_WHAT NEEDS TO BE DONE_
Without the pictures, set down every record below exactly as it reads.

Stored data entries:
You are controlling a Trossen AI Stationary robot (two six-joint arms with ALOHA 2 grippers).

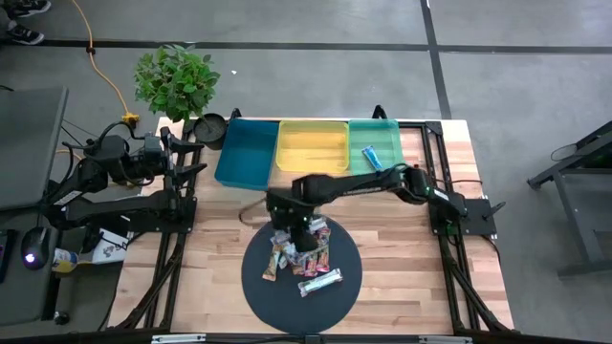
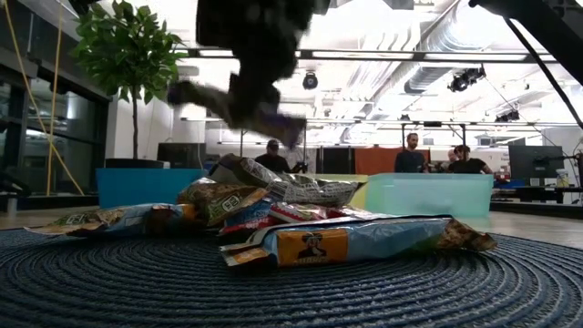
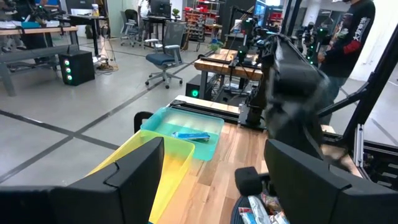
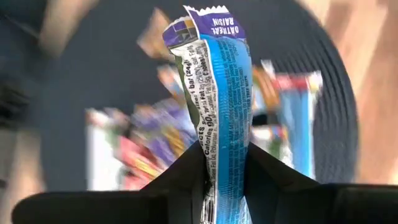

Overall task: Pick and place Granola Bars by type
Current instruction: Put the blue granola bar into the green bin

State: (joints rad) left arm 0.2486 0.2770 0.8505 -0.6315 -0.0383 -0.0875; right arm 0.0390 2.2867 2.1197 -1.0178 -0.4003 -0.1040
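Observation:
Several granola bars (image 1: 302,256) in blue, silver and multicolour wrappers lie heaped on a round dark mat (image 1: 263,294), and they show close up in the low view (image 2: 273,214). My right gripper (image 1: 304,229) hovers over the heap and is shut on a blue-wrapped bar (image 4: 217,93). Another blue bar (image 1: 373,158) lies in the teal bin (image 1: 387,134). My left gripper (image 3: 224,186) is open and waits off the table's left side, looking across at the bins. My right gripper pinches the blue bar between its two fingers near one end (image 4: 225,146). The wrapper's long body and its purple-printed far end (image 4: 214,22) stick out beyond the fingertips. Coming from above, the gripper (image 2: 241,96) holds the bar clear of the heap.
Three bins stand in a row at the table's far edge: blue (image 1: 247,153), yellow (image 1: 311,145) and teal. A potted plant (image 1: 175,81) stands beyond the far left corner. Bare wood lies on both sides of the mat. People stand in the room behind.

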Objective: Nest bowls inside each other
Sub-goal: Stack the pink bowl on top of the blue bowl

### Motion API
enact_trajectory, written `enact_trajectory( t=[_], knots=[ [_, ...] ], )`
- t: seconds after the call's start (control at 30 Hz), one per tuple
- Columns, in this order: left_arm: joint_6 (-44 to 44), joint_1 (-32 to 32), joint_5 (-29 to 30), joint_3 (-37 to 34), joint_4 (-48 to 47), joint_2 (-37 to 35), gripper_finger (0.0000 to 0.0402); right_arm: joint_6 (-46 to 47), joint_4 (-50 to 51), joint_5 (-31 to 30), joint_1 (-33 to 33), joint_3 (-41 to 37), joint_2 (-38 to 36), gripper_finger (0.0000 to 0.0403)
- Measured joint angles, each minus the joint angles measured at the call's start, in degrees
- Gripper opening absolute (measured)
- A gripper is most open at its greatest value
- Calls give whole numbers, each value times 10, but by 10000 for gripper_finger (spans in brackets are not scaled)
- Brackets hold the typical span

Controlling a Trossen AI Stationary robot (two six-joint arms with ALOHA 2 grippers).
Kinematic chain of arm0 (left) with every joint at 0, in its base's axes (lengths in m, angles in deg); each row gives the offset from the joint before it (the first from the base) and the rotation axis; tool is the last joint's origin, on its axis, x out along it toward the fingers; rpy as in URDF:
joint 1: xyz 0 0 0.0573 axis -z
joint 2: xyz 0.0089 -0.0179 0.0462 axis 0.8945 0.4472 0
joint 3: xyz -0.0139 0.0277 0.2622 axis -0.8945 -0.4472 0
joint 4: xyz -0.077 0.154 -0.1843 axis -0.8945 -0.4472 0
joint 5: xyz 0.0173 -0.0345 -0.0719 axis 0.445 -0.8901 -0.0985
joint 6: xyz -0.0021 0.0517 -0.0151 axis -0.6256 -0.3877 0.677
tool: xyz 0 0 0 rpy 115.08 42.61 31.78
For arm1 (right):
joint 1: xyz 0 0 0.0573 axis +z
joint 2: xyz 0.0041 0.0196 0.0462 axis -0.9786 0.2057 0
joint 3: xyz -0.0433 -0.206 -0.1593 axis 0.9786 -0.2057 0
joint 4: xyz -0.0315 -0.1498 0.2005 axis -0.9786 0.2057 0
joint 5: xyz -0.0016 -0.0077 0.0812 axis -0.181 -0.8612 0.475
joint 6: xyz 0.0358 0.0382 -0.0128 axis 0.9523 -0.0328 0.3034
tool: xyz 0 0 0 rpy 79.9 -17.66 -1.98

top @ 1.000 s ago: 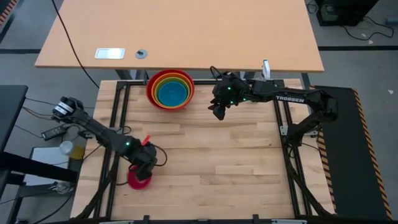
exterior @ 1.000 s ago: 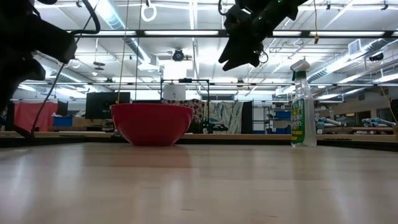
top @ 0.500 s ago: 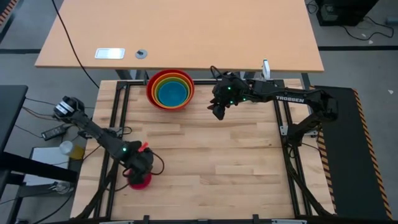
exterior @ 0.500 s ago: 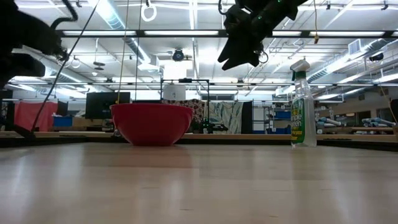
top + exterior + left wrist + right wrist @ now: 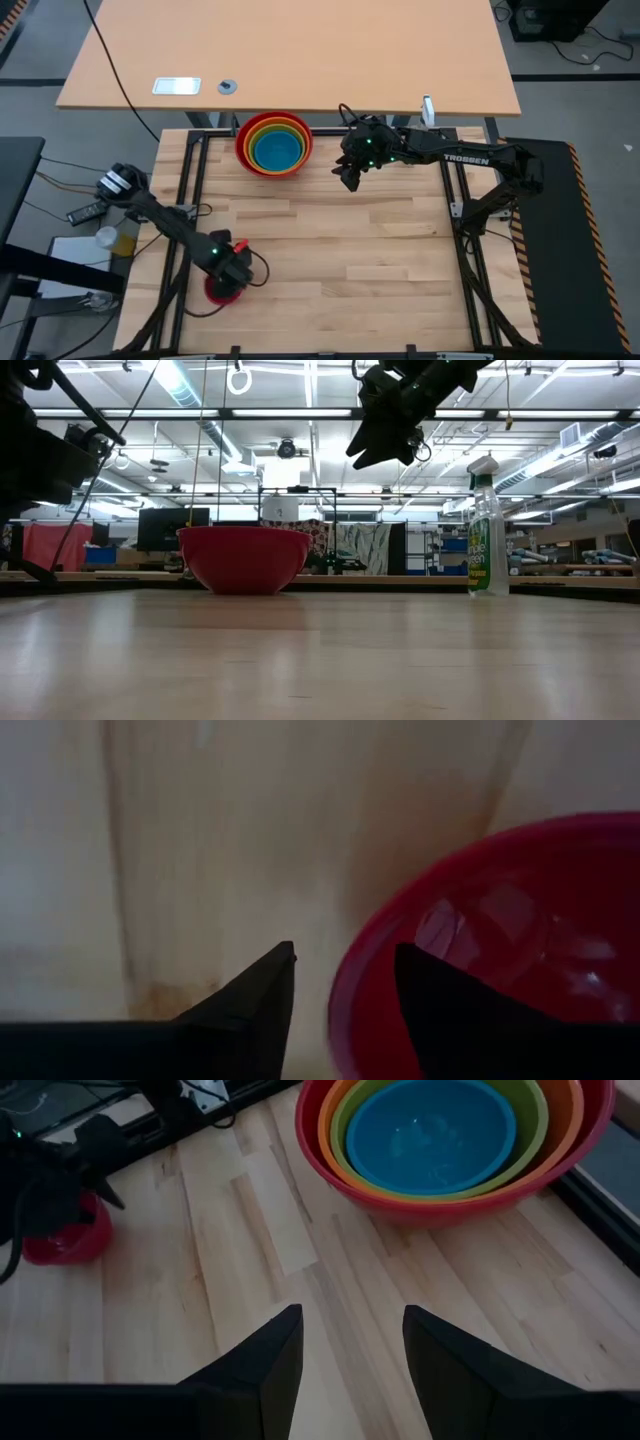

_SOLVED PROBLEM_
You are controlling a Trossen AI Stationary robot (two six-joint arms with ALOHA 2 grippers).


Overall task: Pick and place Granola Bars by type
Current instruction: Put the blue granola bar into the green bin

State: (joints rad) left arm 0.2486 0.2770 0.8505 -0.6315 -0.0383 -0.0875; right arm 0.0390 2.2867 2.1197 -1.0178 -0.4003 -0.1040
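Observation:
Several granola bars (image 1: 302,256) in blue, silver and multicolour wrappers lie heaped on a round dark mat (image 1: 263,294), and they show close up in the low view (image 2: 273,214). My right gripper (image 1: 304,229) hovers over the heap and is shut on a blue-wrapped bar (image 4: 217,93). Another blue bar (image 1: 373,158) lies in the teal bin (image 1: 387,134). My left gripper (image 3: 224,186) is open and waits off the table's left side, looking across at the bins. My right gripper pinches the blue bar between its two fingers near one end (image 4: 225,146). The wrapper's long body and its purple-printed far end (image 4: 214,22) stick out beyond the fingertips. Coming from above, the gripper (image 2: 241,96) holds the bar clear of the heap.
Three bins stand in a row at the table's far edge: blue (image 1: 247,153), yellow (image 1: 311,145) and teal. A potted plant (image 1: 175,81) stands beyond the far left corner. Bare wood lies on both sides of the mat. People stand in the room behind.
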
Objective: Nest bowls inside each other
Sub-goal: Stack the pink bowl on top of the blue bowl

### Motion API
enact_trajectory, written `enact_trajectory( t=[_], knots=[ [_, ...] ], )`
- t: seconds after the call's start (control at 30 Hz), one per tuple
- Columns, in this order: left_arm: joint_6 (-44 to 44), joint_1 (-32 to 32), joint_5 (-29 to 30), joint_3 (-37 to 34), joint_4 (-48 to 47), joint_2 (-37 to 35), gripper_finger (0.0000 to 0.0402); right_arm: joint_6 (-46 to 47), joint_4 (-50 to 51), joint_5 (-31 to 30), joint_1 (-33 to 33), joint_3 (-41 to 37), joint_2 (-38 to 36), gripper_finger (0.0000 to 0.0403)
- Measured joint angles, each minus the joint angles measured at the call's start, in degrees
- Gripper opening absolute (measured)
- A gripper is most open at its greatest value
- Calls give whole numbers, each value times 10, but by 10000 for gripper_finger (spans in brackets are not scaled)
- Brackets hold the typical span

Controlling a Trossen AI Stationary robot (two six-joint arms with ALOHA 2 grippers).
Kinematic chain of arm0 (left) with every joint at 0, in its base's axes (lengths in m, angles in deg); each row gives the offset from the joint before it (the first from the base) and the rotation axis; tool is the last joint's origin, on its axis, x out along it toward the fingers; rpy as in URDF:
joint 1: xyz 0 0 0.0573 axis -z
joint 2: xyz 0.0089 -0.0179 0.0462 axis 0.8945 0.4472 0
joint 3: xyz -0.0139 0.0277 0.2622 axis -0.8945 -0.4472 0
joint 4: xyz -0.077 0.154 -0.1843 axis -0.8945 -0.4472 0
joint 5: xyz 0.0173 -0.0345 -0.0719 axis 0.445 -0.8901 -0.0985
joint 6: xyz -0.0021 0.0517 -0.0151 axis -0.6256 -0.3877 0.677
tool: xyz 0 0 0 rpy 115.08 42.61 31.78
For arm1 (right):
joint 1: xyz 0 0 0.0573 axis +z
joint 2: xyz 0.0041 0.0196 0.0462 axis -0.9786 0.2057 0
joint 3: xyz -0.0433 -0.206 -0.1593 axis 0.9786 -0.2057 0
joint 4: xyz -0.0315 -0.1498 0.2005 axis -0.9786 0.2057 0
joint 5: xyz -0.0016 -0.0077 0.0812 axis -0.181 -0.8612 0.475
joint 6: xyz 0.0358 0.0382 -0.0128 axis 0.9523 -0.0328 0.3034
tool: xyz 0 0 0 rpy 79.9 -17.66 -1.98

top @ 1.000 s ago: 
exterior @ 1.000 s ago: 
top @ 0.500 s ago: 
exterior @ 0.500 s ago: 
top + exterior + left wrist + right wrist @ now: 

There is no additional output for this exercise.